▶ **YOUR INSTRUCTIONS**:
In the following material, identify every line holding the string "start" and return it.

▶ **THE DATA**:
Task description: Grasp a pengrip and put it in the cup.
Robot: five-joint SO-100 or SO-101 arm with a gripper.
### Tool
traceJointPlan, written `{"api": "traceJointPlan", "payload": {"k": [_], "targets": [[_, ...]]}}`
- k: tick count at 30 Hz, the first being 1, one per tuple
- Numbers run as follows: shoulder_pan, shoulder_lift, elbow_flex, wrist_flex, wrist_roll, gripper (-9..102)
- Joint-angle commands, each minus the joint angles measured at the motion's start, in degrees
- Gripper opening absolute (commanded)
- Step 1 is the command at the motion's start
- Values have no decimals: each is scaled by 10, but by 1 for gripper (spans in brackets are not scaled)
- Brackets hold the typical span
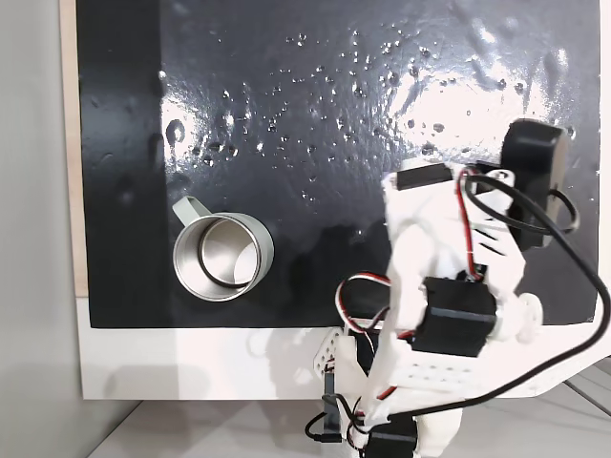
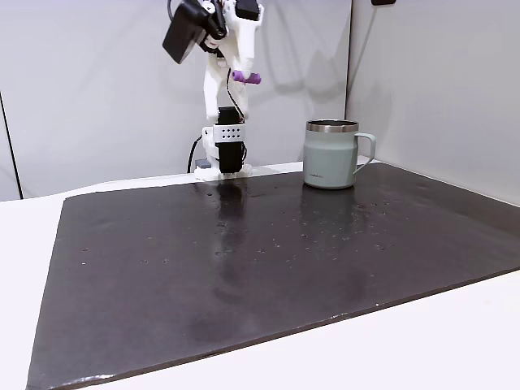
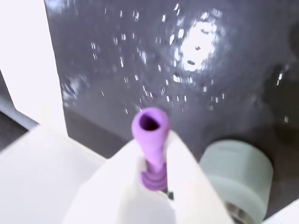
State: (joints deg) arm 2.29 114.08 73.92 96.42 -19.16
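1 arm is standing at the edge of a black mat point(image 2: 244, 268) that is covering most of the white desk point(image 2: 455, 341). Its end effector point(image 3: 154, 154) is closing on 1 purple pen grip point(image 3: 152, 140); in the wrist view the 2 white fingers point(image 3: 187, 177) are pressing the grip from both sides, and its open end is sticking out past the fingertips. In a fixed view from the front, the end effector point(image 2: 241, 75) is hanging high above the mat with the pen grip point(image 2: 246, 78) lying roughly level between the fingers.

1 metal cup point(image 2: 333, 154) is standing upright on the mat, lower than the end effector and off to its right in that front view, well apart from it, with its 1 handle pointing right. In the wrist view the cup point(image 3: 236, 172) is sitting below and to the right of the fingertips. In the fixed view from above, the cup point(image 1: 222, 256) is showing a shiny inside, and it is lying to the left of the arm point(image 1: 449, 315).
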Motion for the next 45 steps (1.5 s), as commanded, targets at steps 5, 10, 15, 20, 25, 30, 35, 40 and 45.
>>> {"api": "traceJointPlan", "payload": {"k": [5,10,15,20,25,30,35,40,45], "targets": [[-155,19,6,5,70,0],[-270,12,8,6,90,0],[-375,1,25,7,92,0],[-449,-7,54,8,86,0],[-490,-10,74,8,67,0],[-519,-9,89,8,53,0],[-529,-13,88,8,47,0],[-532,-16,93,7,47,19],[-532,-16,96,7,47,41]]}}
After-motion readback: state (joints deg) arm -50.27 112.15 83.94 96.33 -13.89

▶ **FINISHED TASK**:
- Joint-angle commands, each minus the joint angles measured at the motion's start, in degrees
- Step 1 is the command at the motion's start

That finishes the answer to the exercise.